Step 3 — Preview and iterate

Start the dev server, go to Admin → Templates → your template → pick a row → Preview. Iterate on the body until it looks right.

Step 4 — Commit, deploy, generate

Push the template file. In production admin, click Generate with a start date and articles/day cadence.

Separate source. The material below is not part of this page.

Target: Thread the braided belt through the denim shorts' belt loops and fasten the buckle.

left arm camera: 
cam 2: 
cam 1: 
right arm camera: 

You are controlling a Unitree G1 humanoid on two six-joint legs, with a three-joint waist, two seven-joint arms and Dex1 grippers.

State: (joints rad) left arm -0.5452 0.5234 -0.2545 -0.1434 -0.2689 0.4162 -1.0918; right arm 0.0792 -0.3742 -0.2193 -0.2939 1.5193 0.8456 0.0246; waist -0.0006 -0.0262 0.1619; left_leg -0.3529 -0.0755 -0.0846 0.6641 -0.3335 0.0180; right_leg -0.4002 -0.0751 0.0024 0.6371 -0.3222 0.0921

Calculator field overrides

Any DuckDB column whose name matches a key in DEFAULTS (e.g. electricity, ratePeak, dblCourts) is automatically used as a calculator override. Name your serving model columns accordingly.


Gotchas

  • Reserved prefixes — content URLs must not collide with blueprint routes. The is_reserved_path() check rejects them during generation.
  • Slug uniqueness — article slugs include template slug + language + natural key. Collisions are caught as DB UNIQUE constraint violations.
  • Future publish dates — articles with published_at in the future are invisible to the catch-all route and markets hub. They exist in the DB and can be previewed via admin.
  • FTS5 sync — triggers keep FTS in sync. If you manually insert into articles, run INSERT INTO articles_fts(articles_fts) VALUES('rebuild').
  • Template edits — editing a .md.jinja file in git doesn't automatically update existing articles. Use "Regenerate" in admin after deploying template changes.
  • DuckDB read-only — all DuckDB access uses read_only=True. No write risk.
  • Table name validationdata_table is validated against ^[a-z_][a-z0-9_.]*$ to prevent SQL injection.